» **Exercise objective**: Go to the line in the entries below that holds "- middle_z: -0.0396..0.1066" and repeat exactly from there through the line that holds "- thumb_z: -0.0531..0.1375", inclusive.

----------------------------------------

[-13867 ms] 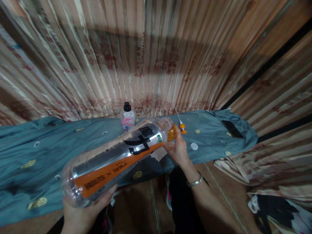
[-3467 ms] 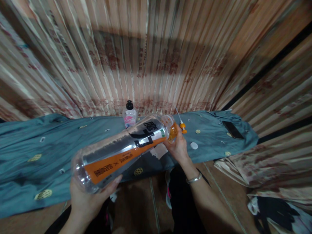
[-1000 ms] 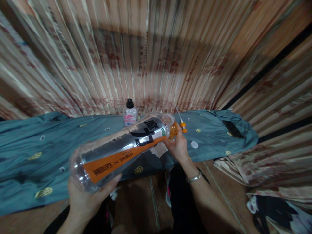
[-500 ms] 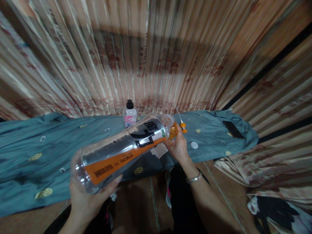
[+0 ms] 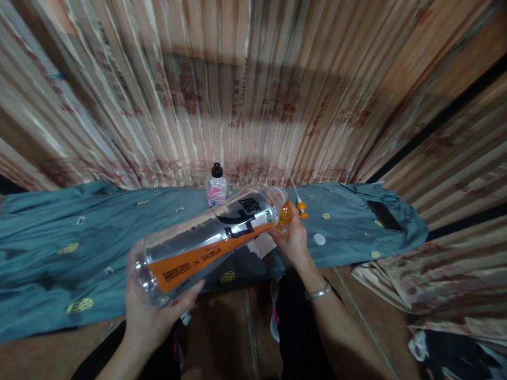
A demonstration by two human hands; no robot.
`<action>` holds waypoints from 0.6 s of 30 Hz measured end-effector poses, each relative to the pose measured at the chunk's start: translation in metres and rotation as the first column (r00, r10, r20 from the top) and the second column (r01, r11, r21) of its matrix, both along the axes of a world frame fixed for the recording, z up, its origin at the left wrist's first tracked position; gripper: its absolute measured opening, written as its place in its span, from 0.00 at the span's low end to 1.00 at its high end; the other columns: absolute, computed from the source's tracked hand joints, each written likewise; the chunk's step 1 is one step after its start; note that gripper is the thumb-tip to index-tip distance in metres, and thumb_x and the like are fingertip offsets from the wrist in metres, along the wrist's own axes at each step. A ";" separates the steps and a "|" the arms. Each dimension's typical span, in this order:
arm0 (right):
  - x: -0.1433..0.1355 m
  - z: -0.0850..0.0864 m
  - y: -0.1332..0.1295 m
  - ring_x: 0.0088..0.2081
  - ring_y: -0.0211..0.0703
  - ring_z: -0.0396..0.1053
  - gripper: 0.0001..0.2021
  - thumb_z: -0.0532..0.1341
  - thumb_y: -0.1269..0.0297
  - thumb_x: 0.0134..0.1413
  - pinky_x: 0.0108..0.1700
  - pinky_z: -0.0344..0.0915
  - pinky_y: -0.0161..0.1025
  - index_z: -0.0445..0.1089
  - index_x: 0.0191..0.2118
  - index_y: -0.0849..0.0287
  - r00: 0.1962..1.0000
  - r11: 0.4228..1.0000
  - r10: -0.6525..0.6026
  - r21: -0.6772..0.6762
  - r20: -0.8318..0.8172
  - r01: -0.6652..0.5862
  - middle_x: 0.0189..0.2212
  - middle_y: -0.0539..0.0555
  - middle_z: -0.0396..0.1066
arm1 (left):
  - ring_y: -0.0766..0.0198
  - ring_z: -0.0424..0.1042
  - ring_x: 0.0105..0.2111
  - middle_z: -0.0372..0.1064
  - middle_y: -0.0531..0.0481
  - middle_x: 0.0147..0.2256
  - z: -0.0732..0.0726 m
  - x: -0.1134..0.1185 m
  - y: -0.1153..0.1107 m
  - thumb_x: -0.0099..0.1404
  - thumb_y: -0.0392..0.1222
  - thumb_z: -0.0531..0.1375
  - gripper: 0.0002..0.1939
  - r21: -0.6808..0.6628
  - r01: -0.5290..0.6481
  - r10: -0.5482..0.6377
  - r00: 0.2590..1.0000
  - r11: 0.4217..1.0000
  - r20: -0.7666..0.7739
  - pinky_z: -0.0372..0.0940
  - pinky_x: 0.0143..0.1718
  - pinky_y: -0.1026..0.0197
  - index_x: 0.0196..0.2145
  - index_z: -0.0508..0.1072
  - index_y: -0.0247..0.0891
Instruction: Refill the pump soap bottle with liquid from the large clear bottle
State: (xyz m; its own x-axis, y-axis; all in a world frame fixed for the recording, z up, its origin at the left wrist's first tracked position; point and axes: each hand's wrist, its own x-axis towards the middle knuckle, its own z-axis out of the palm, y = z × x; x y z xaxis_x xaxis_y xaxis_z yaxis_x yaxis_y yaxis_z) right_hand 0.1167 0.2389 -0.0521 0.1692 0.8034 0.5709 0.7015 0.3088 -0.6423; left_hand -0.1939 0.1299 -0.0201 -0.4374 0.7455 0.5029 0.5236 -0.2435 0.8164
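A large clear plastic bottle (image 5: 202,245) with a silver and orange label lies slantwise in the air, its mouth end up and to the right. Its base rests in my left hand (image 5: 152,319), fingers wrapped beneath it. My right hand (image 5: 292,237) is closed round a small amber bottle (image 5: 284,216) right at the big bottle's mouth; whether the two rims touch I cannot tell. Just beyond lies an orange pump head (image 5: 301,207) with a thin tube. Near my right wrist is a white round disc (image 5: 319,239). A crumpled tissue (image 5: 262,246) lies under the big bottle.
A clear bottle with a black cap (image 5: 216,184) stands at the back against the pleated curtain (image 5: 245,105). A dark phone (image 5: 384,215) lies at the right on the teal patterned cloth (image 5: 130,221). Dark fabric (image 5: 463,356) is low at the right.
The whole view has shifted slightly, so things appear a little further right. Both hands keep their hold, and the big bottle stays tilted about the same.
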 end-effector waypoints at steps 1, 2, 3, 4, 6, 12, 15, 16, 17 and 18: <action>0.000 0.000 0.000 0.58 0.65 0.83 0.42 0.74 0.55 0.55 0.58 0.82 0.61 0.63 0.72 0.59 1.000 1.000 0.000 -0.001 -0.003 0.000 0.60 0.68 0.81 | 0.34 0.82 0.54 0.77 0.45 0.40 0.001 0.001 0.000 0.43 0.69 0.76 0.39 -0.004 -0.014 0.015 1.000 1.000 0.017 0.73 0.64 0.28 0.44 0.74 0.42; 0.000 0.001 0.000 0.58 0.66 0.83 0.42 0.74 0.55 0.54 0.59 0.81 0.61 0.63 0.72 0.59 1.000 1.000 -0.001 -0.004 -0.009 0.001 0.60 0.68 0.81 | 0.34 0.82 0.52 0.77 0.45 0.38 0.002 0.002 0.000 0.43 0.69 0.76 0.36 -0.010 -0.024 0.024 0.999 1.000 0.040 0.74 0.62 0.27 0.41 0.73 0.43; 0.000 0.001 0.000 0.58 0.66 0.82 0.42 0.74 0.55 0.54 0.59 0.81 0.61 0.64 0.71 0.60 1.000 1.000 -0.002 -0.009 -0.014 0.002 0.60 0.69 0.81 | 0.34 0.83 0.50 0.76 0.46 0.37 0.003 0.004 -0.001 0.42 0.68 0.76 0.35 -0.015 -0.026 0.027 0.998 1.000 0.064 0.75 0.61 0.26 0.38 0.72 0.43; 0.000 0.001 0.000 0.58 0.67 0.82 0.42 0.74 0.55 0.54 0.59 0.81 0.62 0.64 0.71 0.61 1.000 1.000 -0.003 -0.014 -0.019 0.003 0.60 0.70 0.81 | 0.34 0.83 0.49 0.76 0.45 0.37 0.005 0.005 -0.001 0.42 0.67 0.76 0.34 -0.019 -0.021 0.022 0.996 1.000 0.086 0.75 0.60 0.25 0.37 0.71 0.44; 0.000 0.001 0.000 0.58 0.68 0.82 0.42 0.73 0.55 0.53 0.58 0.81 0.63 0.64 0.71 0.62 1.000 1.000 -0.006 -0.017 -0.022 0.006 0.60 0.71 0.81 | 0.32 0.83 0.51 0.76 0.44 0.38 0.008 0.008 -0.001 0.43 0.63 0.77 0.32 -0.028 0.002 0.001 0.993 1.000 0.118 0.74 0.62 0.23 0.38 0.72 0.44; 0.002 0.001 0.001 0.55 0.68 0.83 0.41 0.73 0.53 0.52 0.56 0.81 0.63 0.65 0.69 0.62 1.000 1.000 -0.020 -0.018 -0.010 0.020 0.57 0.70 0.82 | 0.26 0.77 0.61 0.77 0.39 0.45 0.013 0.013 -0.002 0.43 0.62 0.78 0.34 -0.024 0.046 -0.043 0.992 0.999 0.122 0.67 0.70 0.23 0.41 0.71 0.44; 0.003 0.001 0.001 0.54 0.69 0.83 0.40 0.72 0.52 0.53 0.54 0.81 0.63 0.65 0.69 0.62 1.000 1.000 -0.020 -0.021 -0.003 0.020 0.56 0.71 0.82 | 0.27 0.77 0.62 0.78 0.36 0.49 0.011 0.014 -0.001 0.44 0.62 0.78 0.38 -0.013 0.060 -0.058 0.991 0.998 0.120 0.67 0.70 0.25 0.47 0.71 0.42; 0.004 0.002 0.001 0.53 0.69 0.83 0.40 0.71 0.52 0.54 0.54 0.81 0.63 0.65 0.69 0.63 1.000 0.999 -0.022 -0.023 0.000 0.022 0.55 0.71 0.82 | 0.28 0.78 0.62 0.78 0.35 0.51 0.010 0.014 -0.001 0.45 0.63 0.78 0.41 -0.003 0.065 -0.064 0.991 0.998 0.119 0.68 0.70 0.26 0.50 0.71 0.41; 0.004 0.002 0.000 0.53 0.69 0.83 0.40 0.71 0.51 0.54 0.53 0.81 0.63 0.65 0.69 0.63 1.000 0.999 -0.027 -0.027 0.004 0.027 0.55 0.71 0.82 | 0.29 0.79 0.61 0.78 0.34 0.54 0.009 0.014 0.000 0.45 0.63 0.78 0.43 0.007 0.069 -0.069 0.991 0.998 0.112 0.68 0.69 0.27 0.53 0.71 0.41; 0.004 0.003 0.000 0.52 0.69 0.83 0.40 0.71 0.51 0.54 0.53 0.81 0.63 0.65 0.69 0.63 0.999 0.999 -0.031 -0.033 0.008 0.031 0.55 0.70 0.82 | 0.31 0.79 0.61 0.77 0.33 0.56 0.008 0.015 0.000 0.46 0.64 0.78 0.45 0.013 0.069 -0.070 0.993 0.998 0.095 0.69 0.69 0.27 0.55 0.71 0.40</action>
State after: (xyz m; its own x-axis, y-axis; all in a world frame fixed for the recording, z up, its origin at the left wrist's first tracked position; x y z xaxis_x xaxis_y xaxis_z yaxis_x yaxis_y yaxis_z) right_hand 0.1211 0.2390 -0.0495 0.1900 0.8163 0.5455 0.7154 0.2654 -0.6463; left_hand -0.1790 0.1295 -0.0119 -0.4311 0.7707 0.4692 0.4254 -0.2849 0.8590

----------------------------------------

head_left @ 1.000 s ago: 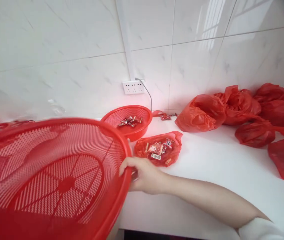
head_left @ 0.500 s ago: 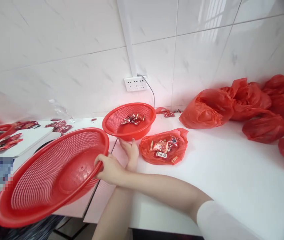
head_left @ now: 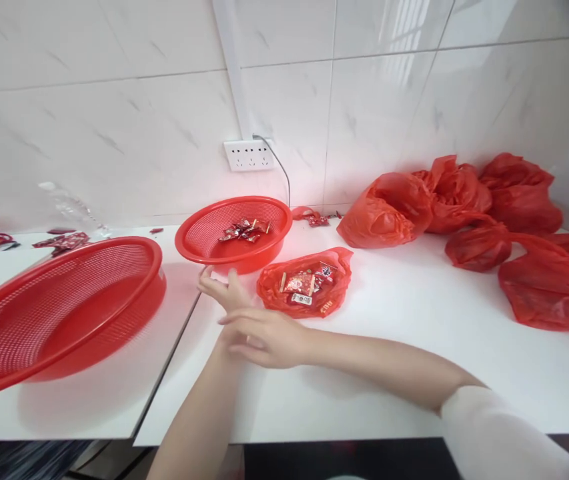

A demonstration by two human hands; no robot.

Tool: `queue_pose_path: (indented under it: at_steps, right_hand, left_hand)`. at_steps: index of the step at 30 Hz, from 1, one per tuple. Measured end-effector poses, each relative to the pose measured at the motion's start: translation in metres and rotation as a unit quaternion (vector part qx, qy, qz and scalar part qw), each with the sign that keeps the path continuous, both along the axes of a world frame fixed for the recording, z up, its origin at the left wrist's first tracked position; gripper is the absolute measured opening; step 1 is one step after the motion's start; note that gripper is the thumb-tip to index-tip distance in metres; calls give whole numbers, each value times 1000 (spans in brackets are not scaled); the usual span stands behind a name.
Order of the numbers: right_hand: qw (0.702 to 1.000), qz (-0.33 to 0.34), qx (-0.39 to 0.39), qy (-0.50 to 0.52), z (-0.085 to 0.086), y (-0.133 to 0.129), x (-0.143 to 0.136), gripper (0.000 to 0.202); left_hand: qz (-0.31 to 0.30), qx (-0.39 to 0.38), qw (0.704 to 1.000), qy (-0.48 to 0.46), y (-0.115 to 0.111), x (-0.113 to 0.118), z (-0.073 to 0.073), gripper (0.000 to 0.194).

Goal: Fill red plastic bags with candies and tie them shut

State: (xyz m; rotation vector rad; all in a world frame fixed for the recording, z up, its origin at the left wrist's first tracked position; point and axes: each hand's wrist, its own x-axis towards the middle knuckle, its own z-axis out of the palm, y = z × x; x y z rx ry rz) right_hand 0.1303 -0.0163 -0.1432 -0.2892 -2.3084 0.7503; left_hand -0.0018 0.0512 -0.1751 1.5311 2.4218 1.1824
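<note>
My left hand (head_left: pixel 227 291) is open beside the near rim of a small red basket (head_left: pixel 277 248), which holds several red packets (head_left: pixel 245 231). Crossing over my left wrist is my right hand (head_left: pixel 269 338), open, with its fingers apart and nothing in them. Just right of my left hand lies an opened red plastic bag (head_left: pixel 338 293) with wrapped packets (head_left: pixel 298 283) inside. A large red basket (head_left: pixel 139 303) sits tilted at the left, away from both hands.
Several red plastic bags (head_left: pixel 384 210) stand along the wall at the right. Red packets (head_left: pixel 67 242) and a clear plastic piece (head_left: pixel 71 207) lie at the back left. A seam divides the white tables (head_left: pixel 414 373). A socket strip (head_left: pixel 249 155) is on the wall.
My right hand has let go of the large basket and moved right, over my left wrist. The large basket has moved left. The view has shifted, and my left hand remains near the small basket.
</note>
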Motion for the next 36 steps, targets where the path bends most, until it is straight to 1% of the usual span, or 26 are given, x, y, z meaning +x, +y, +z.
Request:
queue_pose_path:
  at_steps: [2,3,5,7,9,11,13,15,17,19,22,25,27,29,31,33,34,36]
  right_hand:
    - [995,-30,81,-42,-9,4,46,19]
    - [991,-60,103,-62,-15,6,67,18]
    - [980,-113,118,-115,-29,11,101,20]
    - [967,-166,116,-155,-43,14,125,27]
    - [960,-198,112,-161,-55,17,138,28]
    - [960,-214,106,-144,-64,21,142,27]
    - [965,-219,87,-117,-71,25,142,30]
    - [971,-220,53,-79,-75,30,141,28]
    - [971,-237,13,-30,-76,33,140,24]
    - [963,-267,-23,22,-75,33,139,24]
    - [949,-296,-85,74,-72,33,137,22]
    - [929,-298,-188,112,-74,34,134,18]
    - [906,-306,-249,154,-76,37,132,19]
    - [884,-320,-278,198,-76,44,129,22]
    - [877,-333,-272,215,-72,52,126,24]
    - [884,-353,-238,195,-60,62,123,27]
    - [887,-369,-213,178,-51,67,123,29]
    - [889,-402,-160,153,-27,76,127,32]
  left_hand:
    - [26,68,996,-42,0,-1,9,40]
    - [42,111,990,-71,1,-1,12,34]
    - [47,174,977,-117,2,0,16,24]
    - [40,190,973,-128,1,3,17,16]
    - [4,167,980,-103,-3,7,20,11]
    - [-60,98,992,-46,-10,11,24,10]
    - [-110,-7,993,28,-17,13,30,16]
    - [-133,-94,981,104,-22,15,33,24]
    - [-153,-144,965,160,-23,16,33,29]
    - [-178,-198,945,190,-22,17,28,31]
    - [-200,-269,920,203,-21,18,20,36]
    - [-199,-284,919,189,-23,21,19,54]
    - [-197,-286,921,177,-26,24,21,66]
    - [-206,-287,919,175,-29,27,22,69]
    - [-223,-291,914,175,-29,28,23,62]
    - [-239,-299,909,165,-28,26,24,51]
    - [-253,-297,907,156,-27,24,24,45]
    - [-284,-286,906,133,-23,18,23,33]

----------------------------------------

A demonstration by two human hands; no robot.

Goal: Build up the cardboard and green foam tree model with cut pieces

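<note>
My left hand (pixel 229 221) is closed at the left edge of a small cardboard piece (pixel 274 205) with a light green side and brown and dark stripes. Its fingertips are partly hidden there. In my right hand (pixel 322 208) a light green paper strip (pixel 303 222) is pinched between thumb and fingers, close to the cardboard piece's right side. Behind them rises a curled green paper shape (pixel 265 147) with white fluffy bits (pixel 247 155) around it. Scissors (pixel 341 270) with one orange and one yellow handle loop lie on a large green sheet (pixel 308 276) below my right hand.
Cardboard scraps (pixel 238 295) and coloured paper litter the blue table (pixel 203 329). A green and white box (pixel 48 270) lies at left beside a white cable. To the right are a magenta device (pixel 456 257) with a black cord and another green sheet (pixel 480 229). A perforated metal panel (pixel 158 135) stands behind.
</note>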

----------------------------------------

» **Answer to this exercise**:
  - middle_z: -0.0396..0.1066
arm1 (left):
  - ring_y: -0.0766..0.0198
  - ring_z: -0.0424..0.1042
  - ring_x: 0.0105..0.2111
  - middle_z: -0.0372..0.1064
  - middle_y: -0.0531..0.0481
  - middle_x: 0.0147..0.2256
  - z: -0.0732..0.0726 m
  - x: -0.1134..0.1185 m
  - y: -0.1153..0.1107 m
  - thumb_x: -0.0099..0.1404
  - thumb_y: -0.0392..0.1222
  - thumb_z: -0.0531..0.1375

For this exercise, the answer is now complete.